[
https://issues.apache.org/jira/browse/KNOX-949?page=com.atlassian.jira.plugin.system.issuetabpanels:comment-tabpanel&focusedCommentId=16046626#comment-16046626
]
Kevin Risden commented on KNOX-949:
-----------------------------------
I do agree that %2f in the url is definitely not a great idea. However,
KNOX-690 definitely broke the capability for us. WebHBase directly takes %2f
with no issues.
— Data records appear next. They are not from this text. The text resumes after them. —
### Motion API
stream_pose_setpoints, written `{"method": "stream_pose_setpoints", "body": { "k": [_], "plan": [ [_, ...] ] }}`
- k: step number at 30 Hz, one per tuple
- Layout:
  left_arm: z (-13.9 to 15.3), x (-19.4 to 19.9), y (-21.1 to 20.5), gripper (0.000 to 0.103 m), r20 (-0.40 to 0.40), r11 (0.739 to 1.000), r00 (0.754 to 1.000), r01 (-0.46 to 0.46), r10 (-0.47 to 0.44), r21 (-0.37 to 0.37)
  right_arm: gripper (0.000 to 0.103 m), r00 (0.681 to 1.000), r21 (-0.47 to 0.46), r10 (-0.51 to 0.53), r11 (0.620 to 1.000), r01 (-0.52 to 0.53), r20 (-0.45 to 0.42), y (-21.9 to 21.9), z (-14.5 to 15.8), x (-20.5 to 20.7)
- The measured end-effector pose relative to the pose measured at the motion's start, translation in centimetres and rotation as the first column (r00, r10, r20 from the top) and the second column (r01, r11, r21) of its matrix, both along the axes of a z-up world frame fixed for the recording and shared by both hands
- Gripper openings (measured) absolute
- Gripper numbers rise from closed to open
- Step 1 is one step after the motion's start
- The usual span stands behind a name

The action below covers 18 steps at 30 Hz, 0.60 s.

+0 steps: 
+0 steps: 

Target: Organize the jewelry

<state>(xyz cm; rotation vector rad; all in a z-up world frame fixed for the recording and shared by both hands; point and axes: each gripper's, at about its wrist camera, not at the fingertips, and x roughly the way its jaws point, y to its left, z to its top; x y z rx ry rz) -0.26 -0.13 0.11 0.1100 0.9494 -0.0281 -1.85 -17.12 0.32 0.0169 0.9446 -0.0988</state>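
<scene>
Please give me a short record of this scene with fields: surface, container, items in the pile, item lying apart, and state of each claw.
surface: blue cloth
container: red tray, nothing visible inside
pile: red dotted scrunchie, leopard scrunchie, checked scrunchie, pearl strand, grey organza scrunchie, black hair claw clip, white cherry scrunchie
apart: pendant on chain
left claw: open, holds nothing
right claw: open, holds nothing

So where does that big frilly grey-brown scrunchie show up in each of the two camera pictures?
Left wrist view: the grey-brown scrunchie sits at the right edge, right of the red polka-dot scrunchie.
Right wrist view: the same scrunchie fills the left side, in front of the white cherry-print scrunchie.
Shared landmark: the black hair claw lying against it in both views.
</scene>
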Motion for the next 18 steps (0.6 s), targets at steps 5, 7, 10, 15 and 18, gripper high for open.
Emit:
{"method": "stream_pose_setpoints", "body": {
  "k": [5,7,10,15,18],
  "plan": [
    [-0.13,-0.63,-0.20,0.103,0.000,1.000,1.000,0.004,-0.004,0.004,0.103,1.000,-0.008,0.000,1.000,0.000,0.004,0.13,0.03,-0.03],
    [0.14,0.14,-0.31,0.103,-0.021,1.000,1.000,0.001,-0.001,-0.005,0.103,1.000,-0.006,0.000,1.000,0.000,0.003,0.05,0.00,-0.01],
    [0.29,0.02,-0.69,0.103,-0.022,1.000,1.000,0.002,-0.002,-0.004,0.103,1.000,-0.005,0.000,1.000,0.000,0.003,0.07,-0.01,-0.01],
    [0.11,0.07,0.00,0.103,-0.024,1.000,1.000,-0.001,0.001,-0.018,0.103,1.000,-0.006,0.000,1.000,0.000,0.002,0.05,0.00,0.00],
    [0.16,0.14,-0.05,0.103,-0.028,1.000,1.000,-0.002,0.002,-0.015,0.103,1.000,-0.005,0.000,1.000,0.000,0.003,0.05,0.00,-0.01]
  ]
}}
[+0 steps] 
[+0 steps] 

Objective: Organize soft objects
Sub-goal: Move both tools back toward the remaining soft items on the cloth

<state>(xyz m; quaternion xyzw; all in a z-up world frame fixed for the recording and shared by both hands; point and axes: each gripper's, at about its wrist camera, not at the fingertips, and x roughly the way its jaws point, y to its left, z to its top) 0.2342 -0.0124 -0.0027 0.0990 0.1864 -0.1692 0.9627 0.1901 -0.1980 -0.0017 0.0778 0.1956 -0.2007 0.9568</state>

Here is the test case that I used when doing a git bisect to
find the KNOX-690 commit.
https://gist.github.com/risdenk/afecc66d6fc0c9d665abd1ae5466f341
The template parsing is where I got stuck trying to understand how the URL is
rewritten. There is an original variable that holds the correct URL almost all
the way through parsing and then gets rewritten. I'll have to pull out my IDE
to see if I still have the breakpoints. It is almost like the original url is
lost somehow in the parsing like a new Template object is created. This seemed
to me where the variable was being lost.
Double encoding %2f is a very interesting idea. I wonder if that exploits Java
new URL where it decodes the first but not the second?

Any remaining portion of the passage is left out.